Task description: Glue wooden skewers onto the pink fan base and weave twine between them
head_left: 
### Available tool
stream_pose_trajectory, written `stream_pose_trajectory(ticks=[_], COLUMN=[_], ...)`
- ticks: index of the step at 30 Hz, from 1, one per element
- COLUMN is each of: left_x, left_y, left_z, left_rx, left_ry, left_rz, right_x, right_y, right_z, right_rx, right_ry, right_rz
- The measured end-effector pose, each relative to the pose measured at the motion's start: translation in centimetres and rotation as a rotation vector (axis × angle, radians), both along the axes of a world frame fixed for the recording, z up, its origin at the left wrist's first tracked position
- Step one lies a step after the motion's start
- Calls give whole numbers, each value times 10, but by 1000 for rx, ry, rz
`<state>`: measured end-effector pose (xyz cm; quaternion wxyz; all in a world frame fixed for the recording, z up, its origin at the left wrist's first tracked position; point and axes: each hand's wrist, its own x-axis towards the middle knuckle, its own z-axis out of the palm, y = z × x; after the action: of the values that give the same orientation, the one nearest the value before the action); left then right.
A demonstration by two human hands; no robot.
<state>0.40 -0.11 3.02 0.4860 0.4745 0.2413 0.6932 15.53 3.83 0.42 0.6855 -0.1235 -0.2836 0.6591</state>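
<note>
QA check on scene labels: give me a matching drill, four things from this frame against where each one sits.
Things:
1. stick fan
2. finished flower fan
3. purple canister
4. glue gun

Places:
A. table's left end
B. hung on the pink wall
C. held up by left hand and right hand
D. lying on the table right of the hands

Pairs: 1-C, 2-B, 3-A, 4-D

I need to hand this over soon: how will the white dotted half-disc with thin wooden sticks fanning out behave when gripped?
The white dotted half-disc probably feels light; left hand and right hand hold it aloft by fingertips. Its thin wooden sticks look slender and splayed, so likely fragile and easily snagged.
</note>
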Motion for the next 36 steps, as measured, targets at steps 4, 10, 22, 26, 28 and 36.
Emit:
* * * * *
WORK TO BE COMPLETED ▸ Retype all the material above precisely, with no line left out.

RESPONSE TO THE EXERCISE ▸
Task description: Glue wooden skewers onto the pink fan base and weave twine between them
head_left: 
### Available tool
stream_pose_trajectory, written `stream_pose_trajectory(ticks=[_], COLUMN=[_], ...)`
- ticks: index of the step at 30 Hz, from 1, one per element
- COLUMN is each of: left_x, left_y, left_z, left_rx, left_ry, left_rz, right_x, right_y, right_z, right_rx, right_ry, right_rz
- The measured end-effector pose, each relative to the pose measured at the motion's start: translation in centimetres and rotation as a rotation vector (axis × angle, radians), both along the axes of a world frame fixed for the recording, z up, its origin at the left wrist's first tracked position
- Step one lies a step after the motion's start
- Calls give whole numbers, each value times 10, but by 1000 for rx, ry, rz
`<state>`: measured end-effector pose (xyz cm; quaternion wxyz; all in a world frame fixed for the recording, z up, its origin at the left wrist's first tracked position; point and axes: each hand's wrist, its own x-axis towards the middle knuckle, its own z-axis out of the palm, y = z × x; after the action: of the values that give the same orientation, the one nearest the value before the action); left then right.
A demonstration by two human hands; no robot.
<state>0.40 -0.11 3.02 0.4860 0.4745 0.2413 0.6932 15.53 3.83 0.42 0.6855 -0.1235 -0.2836 0.6591</state>
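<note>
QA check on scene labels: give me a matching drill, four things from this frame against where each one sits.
Things:
1. stick fan
2. finished flower fan
3. purple canister
4. glue gun

Places:
A. table's left end
B. hung on the pink wall
C. held up by left hand and right hand
D. lying on the table right of the hands

Pairs: 1-C, 2-B, 3-A, 4-D

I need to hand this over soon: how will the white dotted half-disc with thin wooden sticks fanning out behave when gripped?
The white dotted half-disc probably feels light; left hand and right hand hold it aloft by fingertips. Its thin wooden sticks look slender and splayed, so likely fragile and easily snagged.
</note>
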Motion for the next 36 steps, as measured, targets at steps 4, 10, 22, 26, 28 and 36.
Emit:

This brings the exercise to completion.